## The input
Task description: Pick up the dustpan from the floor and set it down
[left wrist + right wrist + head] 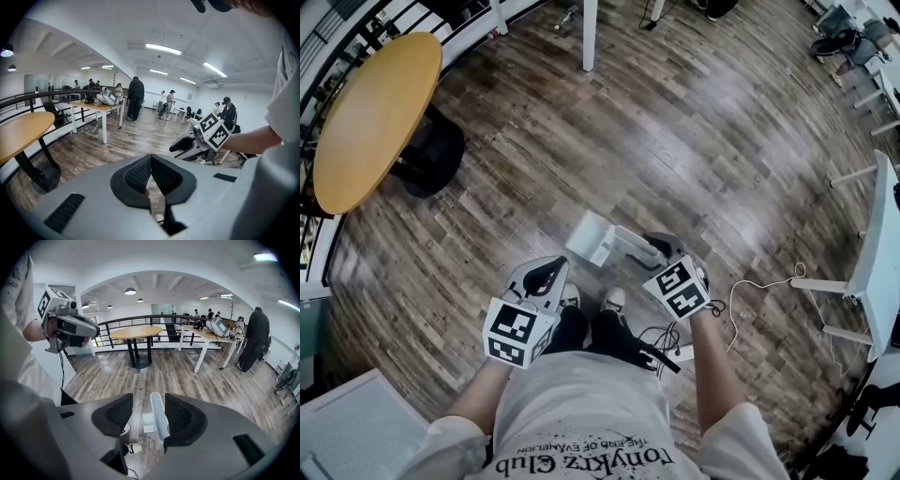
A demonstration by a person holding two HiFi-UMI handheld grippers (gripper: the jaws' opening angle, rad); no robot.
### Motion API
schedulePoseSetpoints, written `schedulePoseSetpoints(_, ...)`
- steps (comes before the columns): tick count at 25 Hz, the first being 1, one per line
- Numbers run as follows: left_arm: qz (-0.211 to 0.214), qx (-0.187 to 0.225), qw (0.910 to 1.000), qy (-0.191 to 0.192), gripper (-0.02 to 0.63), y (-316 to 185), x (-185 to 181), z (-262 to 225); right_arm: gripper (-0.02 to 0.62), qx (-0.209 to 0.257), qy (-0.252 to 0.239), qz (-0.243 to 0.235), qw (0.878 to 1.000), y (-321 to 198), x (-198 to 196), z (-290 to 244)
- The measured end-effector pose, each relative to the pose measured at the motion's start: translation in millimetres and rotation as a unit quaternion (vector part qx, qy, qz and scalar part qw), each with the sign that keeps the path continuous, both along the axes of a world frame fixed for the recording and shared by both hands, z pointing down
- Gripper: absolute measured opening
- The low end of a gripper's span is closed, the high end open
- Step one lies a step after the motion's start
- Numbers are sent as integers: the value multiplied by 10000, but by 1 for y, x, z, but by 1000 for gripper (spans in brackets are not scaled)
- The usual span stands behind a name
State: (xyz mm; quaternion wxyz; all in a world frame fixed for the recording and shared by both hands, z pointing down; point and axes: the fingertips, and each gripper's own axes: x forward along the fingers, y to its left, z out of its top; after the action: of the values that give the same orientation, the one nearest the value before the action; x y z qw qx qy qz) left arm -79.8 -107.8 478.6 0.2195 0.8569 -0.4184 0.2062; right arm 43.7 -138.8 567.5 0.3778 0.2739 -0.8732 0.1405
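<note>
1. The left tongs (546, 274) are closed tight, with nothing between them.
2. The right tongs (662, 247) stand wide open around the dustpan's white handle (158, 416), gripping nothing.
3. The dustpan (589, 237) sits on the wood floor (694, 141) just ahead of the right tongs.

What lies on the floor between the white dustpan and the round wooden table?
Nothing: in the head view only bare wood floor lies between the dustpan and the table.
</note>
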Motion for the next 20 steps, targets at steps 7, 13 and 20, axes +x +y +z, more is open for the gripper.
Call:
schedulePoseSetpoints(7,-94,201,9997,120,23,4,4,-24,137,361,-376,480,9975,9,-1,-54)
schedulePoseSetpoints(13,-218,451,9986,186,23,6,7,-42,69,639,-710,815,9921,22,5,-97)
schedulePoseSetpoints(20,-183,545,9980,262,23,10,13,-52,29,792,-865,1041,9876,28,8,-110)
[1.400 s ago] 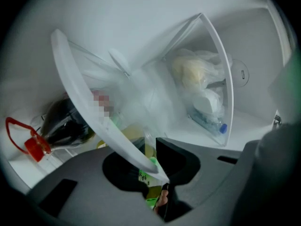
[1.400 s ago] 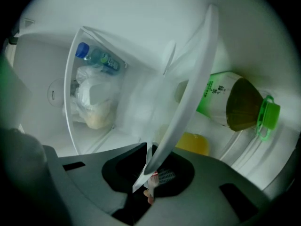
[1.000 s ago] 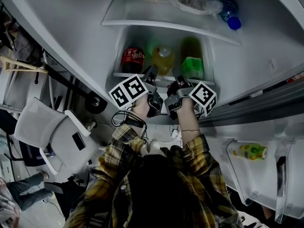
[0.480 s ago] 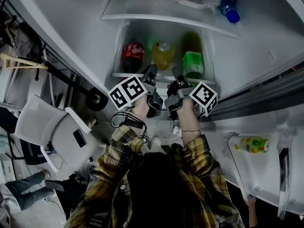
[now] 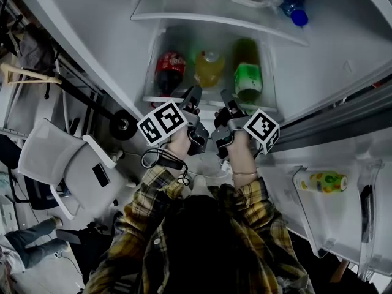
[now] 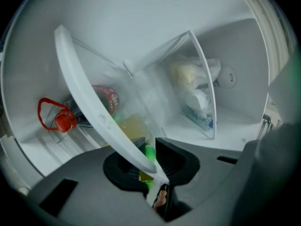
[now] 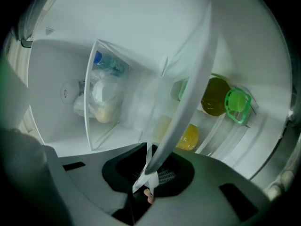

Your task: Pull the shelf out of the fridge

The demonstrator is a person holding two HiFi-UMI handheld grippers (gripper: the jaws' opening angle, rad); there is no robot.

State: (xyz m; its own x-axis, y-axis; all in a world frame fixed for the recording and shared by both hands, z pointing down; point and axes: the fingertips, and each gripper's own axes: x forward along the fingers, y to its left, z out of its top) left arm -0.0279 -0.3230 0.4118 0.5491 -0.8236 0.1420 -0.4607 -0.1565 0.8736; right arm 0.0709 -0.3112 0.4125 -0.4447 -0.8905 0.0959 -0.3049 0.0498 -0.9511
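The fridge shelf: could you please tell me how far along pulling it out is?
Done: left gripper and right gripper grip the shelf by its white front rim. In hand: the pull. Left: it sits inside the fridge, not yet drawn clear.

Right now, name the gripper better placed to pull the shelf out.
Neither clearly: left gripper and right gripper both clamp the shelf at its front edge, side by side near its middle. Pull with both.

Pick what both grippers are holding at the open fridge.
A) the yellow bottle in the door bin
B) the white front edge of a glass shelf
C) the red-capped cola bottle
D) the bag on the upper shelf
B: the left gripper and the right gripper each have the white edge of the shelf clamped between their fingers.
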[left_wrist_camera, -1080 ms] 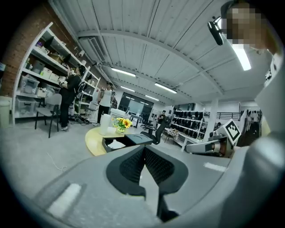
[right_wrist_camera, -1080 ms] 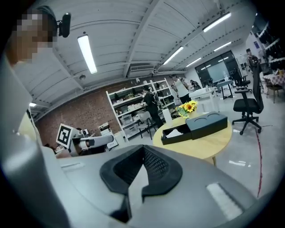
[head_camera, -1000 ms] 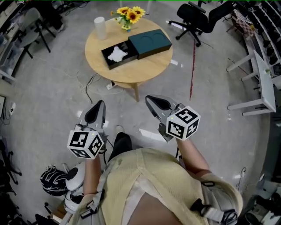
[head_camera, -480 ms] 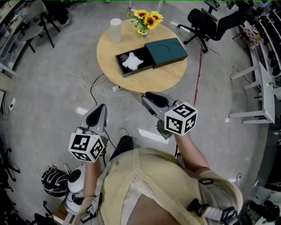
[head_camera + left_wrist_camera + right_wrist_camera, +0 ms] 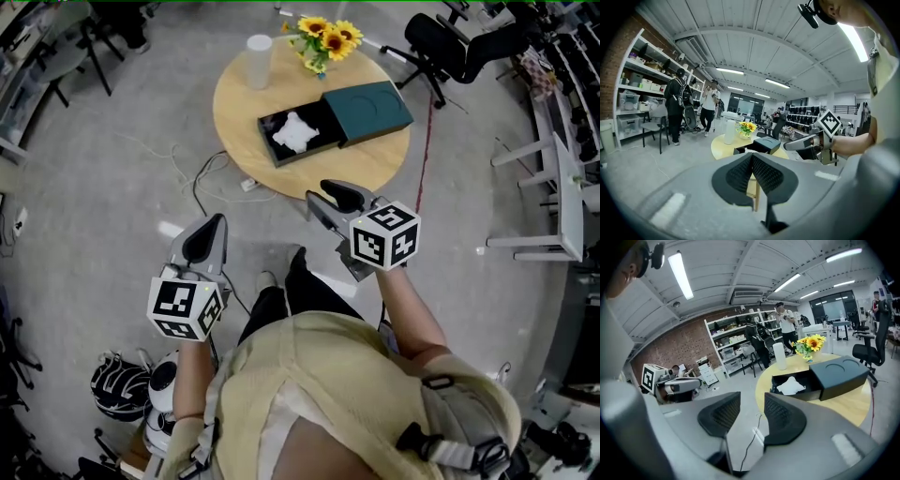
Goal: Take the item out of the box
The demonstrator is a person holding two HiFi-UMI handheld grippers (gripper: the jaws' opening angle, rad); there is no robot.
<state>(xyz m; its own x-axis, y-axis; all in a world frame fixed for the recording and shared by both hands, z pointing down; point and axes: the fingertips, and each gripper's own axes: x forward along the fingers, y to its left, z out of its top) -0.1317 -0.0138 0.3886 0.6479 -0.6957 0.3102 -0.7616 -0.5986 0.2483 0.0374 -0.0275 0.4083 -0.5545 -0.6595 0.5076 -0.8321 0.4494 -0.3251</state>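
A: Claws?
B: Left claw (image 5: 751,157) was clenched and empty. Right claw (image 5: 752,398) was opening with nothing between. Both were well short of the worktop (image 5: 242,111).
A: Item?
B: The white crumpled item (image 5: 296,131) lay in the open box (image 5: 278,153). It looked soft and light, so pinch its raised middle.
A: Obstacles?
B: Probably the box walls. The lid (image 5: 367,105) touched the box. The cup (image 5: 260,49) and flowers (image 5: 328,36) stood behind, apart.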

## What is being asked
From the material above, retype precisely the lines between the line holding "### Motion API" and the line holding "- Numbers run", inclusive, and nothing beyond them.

## Result of this task
### Motion API
schedulePoseSetpoints, written `schedulePoseSetpoints(_, ...)`
- steps (comes before the columns): tick count at 25 Hz, the first being 1, one per line
- Numbers run as follows: left_arm: qz (-0.211 to 0.214), qx (-0.187 to 0.225), qw (0.910 to 1.000), qy (-0.191 to 0.192), gripper (-0.02 to 0.63), y (-316 to 185), x (-185 to 181), z (-262 to 225); right_arm: gripper (-0.02 to 0.62), qx (-0.209 to 0.257), qy (-0.252 to 0.239), qz (-0.243 to 0.235), qw (0.878 to 1.000), y (-321 to 198), x (-198 to 196), z (-290 to 244)

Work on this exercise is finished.